How to Grow Parsley in the UK

Parsley is one of those herbs that everyone grows badly at least once before they grow it well. My first attempts in my Oxfordshire garden were a slow disaster of patchy germination, plants that bolted to seed in their first summer, and plants that yellowed and died for no obvious reason.

The truth is that I was doing several small things wrong. Once I learned a few simple tricks about how to sow it, where to put it, and how to keep it going, parsley turned into one of the most reliable herbs in my garden. This guide is what I wish I had read in when i started. How to grow parsley in the UK properly, from seed through to harvest, in the ground, in pots, or on a windowsill.

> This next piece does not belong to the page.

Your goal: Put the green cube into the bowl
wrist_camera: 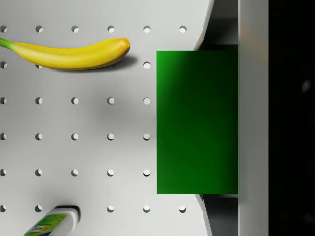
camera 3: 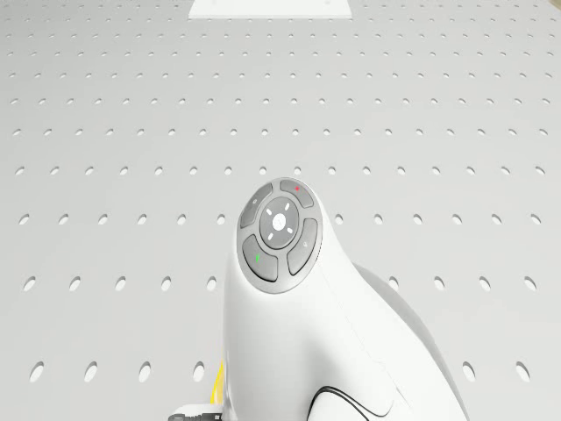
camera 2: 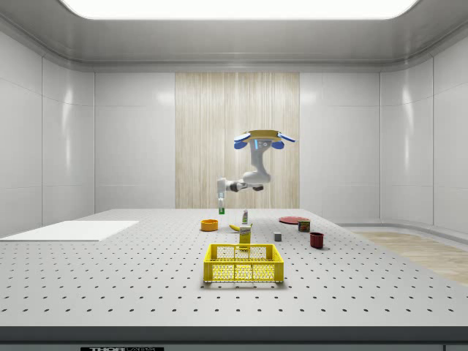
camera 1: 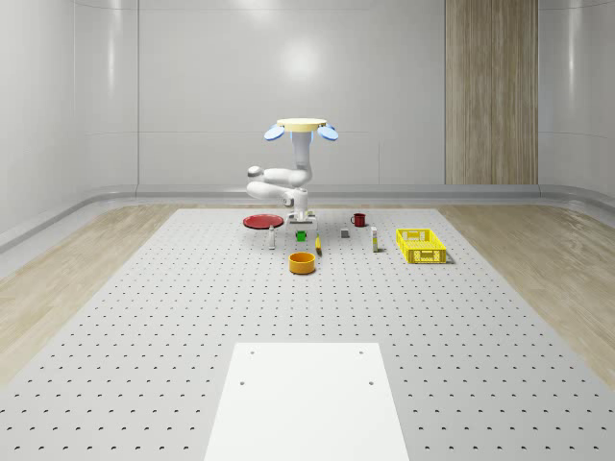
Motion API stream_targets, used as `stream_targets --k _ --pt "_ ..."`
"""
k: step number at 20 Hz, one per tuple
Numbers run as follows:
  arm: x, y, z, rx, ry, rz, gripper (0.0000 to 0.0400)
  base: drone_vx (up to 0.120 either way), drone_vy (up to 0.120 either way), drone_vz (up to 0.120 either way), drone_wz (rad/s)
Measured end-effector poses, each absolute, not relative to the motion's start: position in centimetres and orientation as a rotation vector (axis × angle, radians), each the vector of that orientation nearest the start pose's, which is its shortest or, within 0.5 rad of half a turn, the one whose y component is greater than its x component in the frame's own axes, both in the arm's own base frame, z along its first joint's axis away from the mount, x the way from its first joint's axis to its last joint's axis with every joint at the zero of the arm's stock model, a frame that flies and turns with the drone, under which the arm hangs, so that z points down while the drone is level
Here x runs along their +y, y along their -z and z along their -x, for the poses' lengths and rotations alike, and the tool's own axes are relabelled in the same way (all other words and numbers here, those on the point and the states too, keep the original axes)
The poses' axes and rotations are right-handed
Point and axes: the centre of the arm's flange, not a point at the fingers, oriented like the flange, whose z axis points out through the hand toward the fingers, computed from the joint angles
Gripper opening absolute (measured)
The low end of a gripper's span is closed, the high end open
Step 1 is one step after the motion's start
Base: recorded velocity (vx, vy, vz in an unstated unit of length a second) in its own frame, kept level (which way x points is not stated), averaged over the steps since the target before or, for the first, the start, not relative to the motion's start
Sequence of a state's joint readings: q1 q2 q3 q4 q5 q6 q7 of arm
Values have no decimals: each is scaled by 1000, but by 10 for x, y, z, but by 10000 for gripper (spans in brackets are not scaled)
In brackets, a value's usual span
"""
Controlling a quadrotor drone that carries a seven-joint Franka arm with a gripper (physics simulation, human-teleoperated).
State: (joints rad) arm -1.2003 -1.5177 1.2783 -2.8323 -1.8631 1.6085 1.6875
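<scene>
- The drone (camera 1: pixel 301 126) is seen hovering above the perforated table (camera 1: pixel 173 317), over its far part, near the red plate (camera 1: pixel 261 221).
- The arm (camera 2: pixel 245 181) is folded downward, and the gripper (camera 2: pixel 220 205) is held above the table, clear of its surface in the side view.
- The green cube (wrist_camera: pixel 197 122) is seen pressed against one finger (wrist_camera: pixel 253 118) in the wrist view (the second finger cannot be made out, so the grip cannot be judged).
- The orange bowl (camera 1: pixel 303 262) is set nearer the whole-scene camera than the cube, apart from it.
- A banana (wrist_camera: pixel 69 53) is laid on the table near the cube.
</scene>
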Motion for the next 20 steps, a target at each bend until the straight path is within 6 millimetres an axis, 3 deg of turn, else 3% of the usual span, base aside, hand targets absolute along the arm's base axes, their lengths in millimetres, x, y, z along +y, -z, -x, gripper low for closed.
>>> stream_targets --k 14,20 --pt "0 -519 -313 -2 -783 -1 251 120 0 0 0" --pt "0 -522 -313 -2 -783 -1 251 13 0 0 0"
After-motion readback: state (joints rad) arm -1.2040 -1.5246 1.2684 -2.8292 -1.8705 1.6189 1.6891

Flat-Leaf or Curly: Which Parsley to Grow

Flat-leaf parsley and curly parsley shown side by side for comparison
Flat-leaf parsley on the left, curly parsley on the right. Both grow the same way.

There are two main types you will see in UK seed catalogues. Curly parsley with the tight frilly leaves, and flat-leaf (sometimes called Italian) parsley with bigger, smoother leaves that look more like a herb than a garnish. I grow both, but if you make me pick one, it is flat-leaf every time. The flavour is stronger and cleaner, the leaves are easier to chop, and most chefs prefer it.

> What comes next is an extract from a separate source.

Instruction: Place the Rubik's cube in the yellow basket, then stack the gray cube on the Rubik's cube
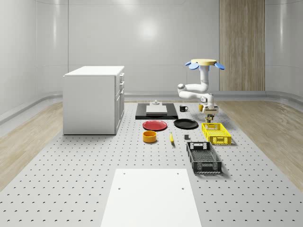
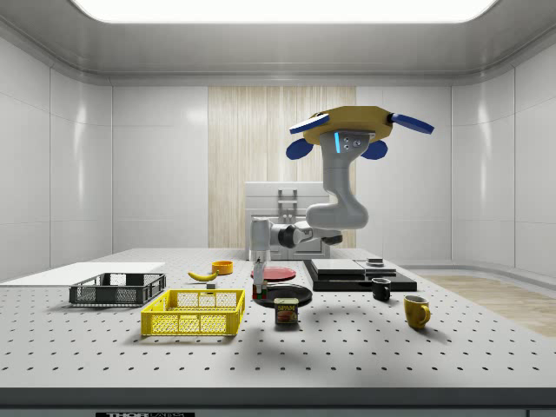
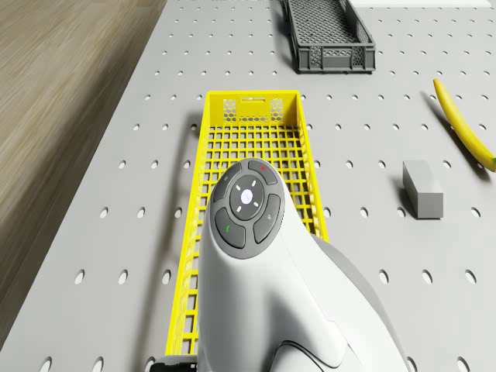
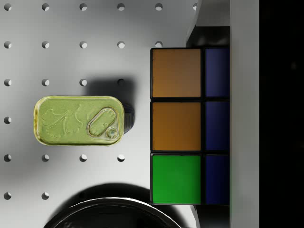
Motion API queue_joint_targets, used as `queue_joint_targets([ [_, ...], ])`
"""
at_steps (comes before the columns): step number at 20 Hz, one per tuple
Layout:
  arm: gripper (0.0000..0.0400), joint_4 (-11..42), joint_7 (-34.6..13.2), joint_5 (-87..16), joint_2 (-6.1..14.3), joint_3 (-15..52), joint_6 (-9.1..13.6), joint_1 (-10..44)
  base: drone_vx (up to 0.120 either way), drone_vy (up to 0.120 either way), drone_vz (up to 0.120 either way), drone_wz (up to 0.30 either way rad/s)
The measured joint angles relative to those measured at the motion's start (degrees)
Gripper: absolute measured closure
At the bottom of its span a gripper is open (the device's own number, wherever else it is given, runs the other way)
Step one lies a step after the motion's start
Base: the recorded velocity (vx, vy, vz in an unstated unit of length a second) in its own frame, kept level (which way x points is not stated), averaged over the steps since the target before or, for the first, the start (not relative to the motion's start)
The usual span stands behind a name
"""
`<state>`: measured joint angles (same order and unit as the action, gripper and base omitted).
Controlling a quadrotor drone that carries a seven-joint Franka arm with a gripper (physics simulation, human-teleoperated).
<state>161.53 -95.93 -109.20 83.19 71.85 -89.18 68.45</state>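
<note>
Between the gripper point(image 2: 258, 291) fingers sits the Rubik's cube point(image 4: 189, 126), clamped w/ orange, green and blue tiles showing, held just above the perforated table point(image 1: 71, 179) beside the black plate point(image 1: 185, 124) and over a flat green tin point(image 4: 79, 120) w/ pull-tab lid. Arm bends down from the hovering drone point(image 2: 356, 122), forearm near level, wrist pointing straight down, close to the yellow basket point(image 3: 252, 139), a rectangular mesh crate. Gray cube point(image 3: 422, 188), a plain matte block, lies on the table nr the banana point(image 3: 465, 128).
</note>
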Motion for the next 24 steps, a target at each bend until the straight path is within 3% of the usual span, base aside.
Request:
queue_joint_targets([
  [21, 0.0075, -0.1, -0.3, 0.5, 1.2, 0.2, -1.1, 0.4, 0.120, 0.000, 0.000, 0.000],
  [24, 0.0075, -0.1, -0.4, 0.6, 1.3, 0.2, -1.3, 0.5, 0.120, 0.000, -0.107, 0.000],
])
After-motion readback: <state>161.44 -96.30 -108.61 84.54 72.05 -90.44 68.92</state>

That said, curly parsley has its place. It is hardier through a UK winter, the foliage looks lovely in a pot, and it is what most British recipes traditionally call for. Grow whichever one fits your kitchen. Both behave identically in the garden, so everything below applies to either.

When to Plant Parsley in the UK

Parsley has one of the longest sowing windows of any UK herb. You can sow it almost any time from late February through to early September. For most gardeners the two best windows are spring (March to May) for a summer-into-autumn supply, and a second sowing in August for plants that overwinter and crop through the cold months.

I usually do a March sowing on the kitchen windowsill, plant out in late April, then a second outdoor sowing in late July or early August for the winter plants. Two sowings a year keeps me in fresh parsley nearly all the time, including through Christmas. For the full picture across the gardening year, the UK vegetable planting calendar covers when to do everything else alongside it.

Growing Parsley from Seed in the UK

Parsley seeds being sown into compost in small pots on a kitchen windowsill
Pre-soaked parsley seeds being sown into warm compost on a windowsill in early spring.

This is where most people get tripped up, because parsley is famously slow and uneven to germinate. There is an old gardening saying that parsley seed visits the devil seven times before it comes up. That sounds dramatic but it captures it well. Patchy germination is normal. Slow germination is normal. Three weeks of staring at apparently empty compost is normal. None of it means anything has gone wrong.

Here is what actually helps:

  • Soak the seeds for 24 hours before sowing. Plain warm water in a saucer. This softens the seed coat and speeds germination noticeably. The single biggest improvement I ever made to my parsley success rate.
  • Sow into warm compost, not cold. Parsley seed wants soil temperatures of 10 to 15°C. Sown into cold spring soil, germination drops off badly. Start indoors on a windowsill, or warm the outdoor ground with fleece for a couple of weeks before sowing.
  • Sow shallow. The seeds need light to germinate well. About 5mm deep is plenty, just a light dusting of compost on top.
  • Keep evenly moist, never waterlogged. Dry compost will kill the seeds outright. Sodden compost will rot them. Aim for damp like a wrung-out sponge.
  • Be patient. Two to three weeks is typical. Sometimes four. Do not give up.

If you want the wider seed-sowing approach across all your crops, how to grow vegetables from seed in the UK covers it in detail. The principles all apply to parsley too.

Sowing direct vs indoors

Parsley does not transplant brilliantly. It has a tap root that resents being disturbed, and seedlings often sulk for weeks after being moved. So if you can, sow it where it is going to grow. Direct in the ground in May, or direct in the pot it will live in for the rest of its life.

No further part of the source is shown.